#### Task item:
Transcribe the listing in full. Keep every line exactly as it stands.

#### Source data:
- - - - - - -
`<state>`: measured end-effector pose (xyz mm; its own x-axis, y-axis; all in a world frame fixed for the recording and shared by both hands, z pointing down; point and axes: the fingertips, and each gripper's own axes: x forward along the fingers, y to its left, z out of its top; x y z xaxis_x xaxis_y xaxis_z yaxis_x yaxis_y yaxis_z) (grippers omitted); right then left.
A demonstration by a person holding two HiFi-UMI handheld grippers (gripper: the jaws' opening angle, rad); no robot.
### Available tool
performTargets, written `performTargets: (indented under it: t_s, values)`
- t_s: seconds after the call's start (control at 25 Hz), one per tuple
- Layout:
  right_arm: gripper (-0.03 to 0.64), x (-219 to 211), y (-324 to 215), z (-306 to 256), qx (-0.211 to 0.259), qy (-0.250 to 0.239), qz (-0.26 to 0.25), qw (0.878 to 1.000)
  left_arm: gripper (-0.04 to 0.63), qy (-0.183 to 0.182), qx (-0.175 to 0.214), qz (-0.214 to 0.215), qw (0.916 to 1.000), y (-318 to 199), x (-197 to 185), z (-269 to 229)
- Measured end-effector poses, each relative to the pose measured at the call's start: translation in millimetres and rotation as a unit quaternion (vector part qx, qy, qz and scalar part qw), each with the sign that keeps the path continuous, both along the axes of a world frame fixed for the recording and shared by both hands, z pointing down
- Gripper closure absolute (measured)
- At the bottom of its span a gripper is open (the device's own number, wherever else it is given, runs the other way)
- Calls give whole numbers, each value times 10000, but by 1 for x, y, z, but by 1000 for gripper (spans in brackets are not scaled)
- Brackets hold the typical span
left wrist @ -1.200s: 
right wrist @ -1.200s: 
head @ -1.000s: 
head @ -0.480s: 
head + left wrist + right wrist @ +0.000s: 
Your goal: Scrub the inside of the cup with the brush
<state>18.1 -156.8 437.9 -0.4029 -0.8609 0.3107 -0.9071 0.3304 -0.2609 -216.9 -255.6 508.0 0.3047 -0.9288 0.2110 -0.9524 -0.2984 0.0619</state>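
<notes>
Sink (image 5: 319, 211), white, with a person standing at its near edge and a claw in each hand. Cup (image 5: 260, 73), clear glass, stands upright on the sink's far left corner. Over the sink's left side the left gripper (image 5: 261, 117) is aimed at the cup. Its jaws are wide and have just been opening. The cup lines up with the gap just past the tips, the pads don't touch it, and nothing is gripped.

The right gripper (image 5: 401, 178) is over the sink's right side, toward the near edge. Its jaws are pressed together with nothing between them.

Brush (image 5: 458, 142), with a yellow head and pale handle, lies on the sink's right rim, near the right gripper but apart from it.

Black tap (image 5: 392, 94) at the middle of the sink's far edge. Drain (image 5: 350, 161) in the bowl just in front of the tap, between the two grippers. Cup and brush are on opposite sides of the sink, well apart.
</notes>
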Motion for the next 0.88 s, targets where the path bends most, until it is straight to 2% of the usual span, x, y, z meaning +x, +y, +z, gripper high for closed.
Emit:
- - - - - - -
#### Solution:
`<state>`: measured end-effector pose (xyz mm; its own x-axis, y-axis; all in a world frame fixed for the recording and shared by both hands, z pointing down; point and axes: the fingertips, and each gripper's own axes: x forward along the fingers, y to its left, z out of its top; x y z xaxis_x xaxis_y xaxis_z yaxis_x yaxis_y yaxis_z) (grippers omitted); right then left.
A demonstration by a person holding two HiFi-UMI handheld grippers (gripper: the jaws' opening angle, rad); no robot.
### Available tool
performTargets, written `performTargets: (indented under it: t_s, values)`
- t_s: seconds after the call's start (control at 25 Hz), one per tuple
- Layout:
  right_arm: gripper (-0.03 to 0.64), x (-219 to 211), y (-324 to 215), z (-306 to 256), qx (-0.211 to 0.259), qy (-0.250 to 0.239), qz (-0.26 to 0.25), qw (0.878 to 1.000)
  left_arm: gripper (-0.04 to 0.63), qy (-0.183 to 0.182), qx (-0.175 to 0.214), qz (-0.214 to 0.215), qw (0.916 to 1.000), y (-318 to 199), x (-197 to 185), z (-269 to 229)
- Measured end-effector poses, each relative to the pose measured at the call's start: translation in millimetres and rotation as a unit quaternion (vector part qx, qy, qz and scalar part qw), each with the sign that keeps the path continuous, both along the axes of a world frame fixed for the recording and shared by both hands, z pointing down
- Gripper closure absolute (measured)
- At the bottom of its span a gripper is open (the device's own number, wherever else it is given, runs the other way)
- Calls give whole numbers, each value times 10000, but by 1 for x, y, z, but by 1000 for gripper (spans in brackets are not scaled)
- Brackets hold the typical span
left wrist @ -1.200s: 
right wrist @ -1.200s: 
head @ -1.000s: 
head @ -0.480s: 
head + left wrist + right wrist @ +0.000s: 
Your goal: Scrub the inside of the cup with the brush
<state>18.1 -156.8 437.9 -0.4029 -0.8609 0.3107 -0.9071 0.3304 -0.2609 -216.9 -255.6 508.0 0.3047 -0.9288 0.2110 -0.9524 -0.2984 0.0619</state>
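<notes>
Sink (image 5: 319, 211), white, with a person standing at its near edge and a claw in each hand. Cup (image 5: 260, 73), clear glass, stands upright on the sink's far left corner. Over the sink's left side the left gripper (image 5: 261, 117) is aimed at the cup. Its jaws are wide and have just been opening. The cup lines up with the gap just past the tips, the pads don't touch it, and nothing is gripped.

The right gripper (image 5: 401, 178) is over the sink's right side, toward the near edge. Its jaws are pressed together with nothing between them.

Brush (image 5: 458, 142), with a yellow head and pale handle, lies on the sink's right rim, near the right gripper but apart from it.

Black tap (image 5: 392, 94) at the middle of the sink's far edge. Drain (image 5: 350, 161) in the bowl just in front of the tap, between the two grippers. Cup and brush are on opposite sides of the sink, well apart.
</notes>
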Motion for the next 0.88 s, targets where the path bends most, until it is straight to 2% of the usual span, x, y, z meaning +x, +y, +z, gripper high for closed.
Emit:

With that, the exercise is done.